In the last installment, I argued that sometimes we need to learn (gotta start easy). In a couple of Quora answers, I’ve been building up how we do that: an overview of effective learning techniques and a deep look at perceptual chunks and deliberate practice. What I’m slowly working toward is a philosophy and framework for designing learning tools. Today I want to talk more about a core tenant of this philosophy (hinted at in the last paragraph of my deliberate practice answer as well as a weekly review about Shuff’s philosophy): we are naturally good at learning within our local environment. However, we are increasingly living in a global, disconnected, artificial world that requires artificial environments to act and learn effectively.
Consider the example from Design vs. learning: my concern about my friend’s choices about bottled water was not about perceivable effects in the local environment, but rather the effects from its manufacturing halfway around the world. Rather than naturally learning within a responsive external representation, we require building up a mental model and evaluating decisions by running the effects of an action on that model. As my friend illustrates, this takes more work than most people will do, even with good intentions.

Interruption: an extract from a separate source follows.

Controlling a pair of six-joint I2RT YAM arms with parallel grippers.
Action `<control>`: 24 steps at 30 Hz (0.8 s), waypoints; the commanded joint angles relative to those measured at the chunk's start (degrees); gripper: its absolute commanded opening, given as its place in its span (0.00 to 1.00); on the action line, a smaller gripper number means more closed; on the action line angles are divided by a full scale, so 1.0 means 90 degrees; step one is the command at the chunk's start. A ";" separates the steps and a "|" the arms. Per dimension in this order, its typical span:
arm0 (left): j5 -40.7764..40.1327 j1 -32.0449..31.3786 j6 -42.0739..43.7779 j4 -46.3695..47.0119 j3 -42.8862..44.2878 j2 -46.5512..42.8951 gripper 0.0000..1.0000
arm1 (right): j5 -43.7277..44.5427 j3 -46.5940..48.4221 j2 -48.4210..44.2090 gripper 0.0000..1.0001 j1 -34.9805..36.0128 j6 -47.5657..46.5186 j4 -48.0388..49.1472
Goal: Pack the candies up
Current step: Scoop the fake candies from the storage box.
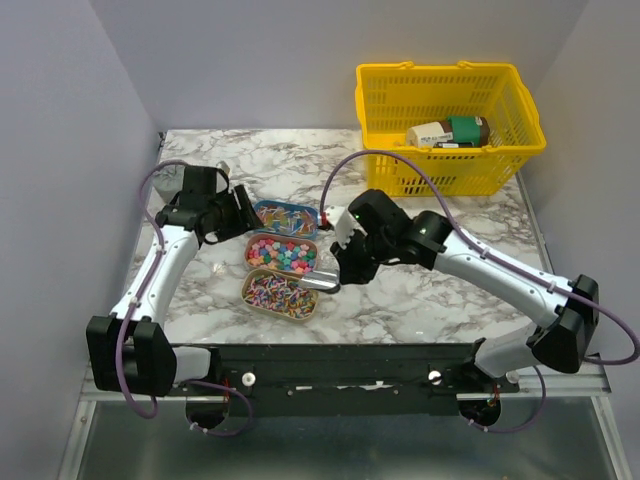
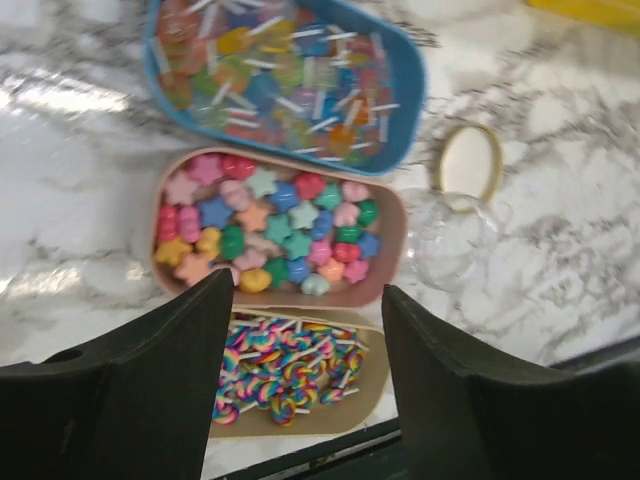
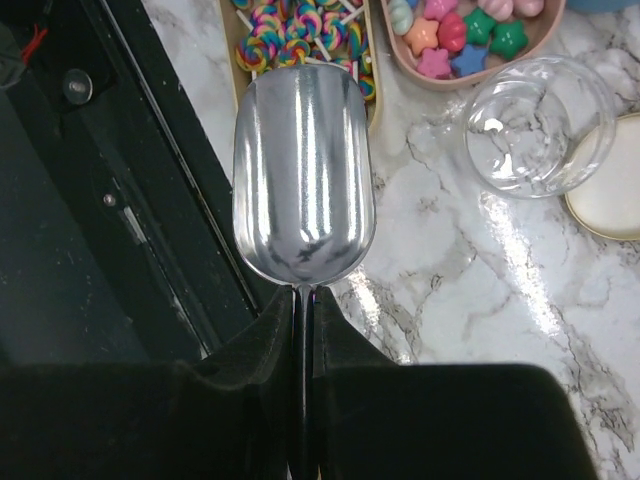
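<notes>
Candies point(image 1: 283, 253) fill three oval trays in a column left of centre: one blue tray point(image 2: 412, 75) at the top, one pink tray point(image 2: 395, 240) in the middle, and one tan tray point(image 2: 378, 375) lowest, close to the worktop's point(image 1: 420, 300) near edge. One empty silver scoop point(image 3: 305, 180), its handle pinched in the right tool point(image 3: 303, 330), hangs over the tan tray's edge. The left tool point(image 2: 305, 290) gapes wide above the trays, holding nothing. One clear jar point(image 3: 535, 125) and one lid point(image 3: 610, 205) sit just right of the trays. One yellow basket point(image 1: 380, 120) fills the upper right corner, with bare marble between.

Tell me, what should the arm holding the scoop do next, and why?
Probably the right gripper should push its scoop into the swirl candies: the scoop is empty, its lip at their tray, and the jar beside is empty.
</notes>
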 commanded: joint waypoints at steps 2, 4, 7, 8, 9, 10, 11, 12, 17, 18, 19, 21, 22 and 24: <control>-0.1360 0.0458 -0.0567 -0.0552 -0.0754 -0.0470 0.67 | 0.0438 0.0373 0.0414 0.01 0.0468 -0.0028 0.0110; -0.1477 0.0556 -0.0616 -0.0640 -0.0950 -0.0519 0.67 | 0.0574 0.0509 0.0726 0.01 0.0556 0.0011 0.0130; -0.1634 0.0605 -0.0723 -0.0758 -0.1155 -0.0510 0.67 | 0.0750 0.0675 0.1145 0.01 0.0674 0.0002 0.0120; -0.1673 0.0634 -0.0753 -0.0767 -0.1214 -0.0500 0.67 | 0.0770 0.0811 0.1244 0.01 0.0713 -0.0008 0.0024; -0.1770 0.0654 -0.0782 -0.0767 -0.1321 -0.0481 0.67 | 0.0867 0.0909 0.1342 0.01 0.0732 -0.0018 -0.0055; -0.1800 0.0692 -0.0840 -0.0767 -0.1361 -0.0432 0.67 | 0.0906 0.0987 0.1536 0.01 0.0732 -0.0027 -0.0133; -0.1800 0.0712 -0.0851 -0.0748 -0.1409 -0.0393 0.66 | 0.0917 0.1153 0.1615 0.01 0.0752 -0.0066 -0.0337; -0.1800 0.0722 -0.0860 -0.0719 -0.1477 -0.0364 0.66 | 0.1013 0.1222 0.1713 0.01 0.0771 -0.0076 -0.0435; -0.1586 0.0732 -0.0919 -0.0417 -0.1683 -0.0061 0.60 | 0.1141 0.1525 0.2103 0.01 0.0791 -0.0086 -0.0982; -0.1527 0.0732 -0.0938 -0.0377 -0.1770 -0.0022 0.59 | 0.1170 0.1612 0.2143 0.01 0.0781 -0.0096 -0.1070; -0.1488 0.0732 -0.0939 -0.0348 -0.1800 0.0075 0.59 | 0.1171 0.1652 0.2201 0.01 0.0791 -0.0105 -0.1168; -0.1449 0.0732 -0.0977 -0.0260 -0.1907 0.0144 0.58 | 0.1054 0.1720 0.2270 0.01 0.0791 -0.0154 -0.1383; -0.1449 0.0732 -0.0987 -0.0231 -0.1946 0.0193 0.58 | 0.1015 0.1740 0.2270 0.01 0.0791 -0.0164 -0.1422; -0.1429 0.0732 -0.1007 -0.0152 -0.2044 0.0232 0.59 | 0.0966 0.1779 0.2338 0.01 0.0820 -0.0223 -0.1568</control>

Let me revisit my favorite learning topic, spaced repetition, with this philosophy in mind. Scott H. Young and Khatzumoto are two of my favorite bloggers that write about learning. Several years ago Khatz introduced me to spaced repetition. To say it left an impact is an understatement. Since then I’ve made a series of projects that use spaced repetition in online learning systems. But I’ve always questioned when exactly spaced repetition is a good design choice for a learning tool.
Scott’s MIT Challenge is his attempt to study a four-year MIT curriculum in one year using online resources. He recently posted a great article questioning the value of spaced repetition for his own learning. He argues that aggressively pressing forward in learning new and more advanced material will naturally re-expose him to material from before, making a spaced repetition system unnecessary.
Such a result has been found for an elementary math curriculum. In Why Students Don’t Like School, Daniel Willingham (another of my favorite learning bloggers) summarizes the results of a longitudinal study: “A student who gets a C in his first algebra course but goes on to take several more math courses will remember his algebra, whereas a student who gets an A in his algebra course but doesn’t take more math will forget it. That’s because taking more math courses guarantees that you will continue to think about and practice basic algebra.”
Enter Khatzumoto. In his Unified Reading Process, he uses decks in a spaced repetition system as a collection system for everything interesting that he encounters. He lists thirteen examples of decks that he uses!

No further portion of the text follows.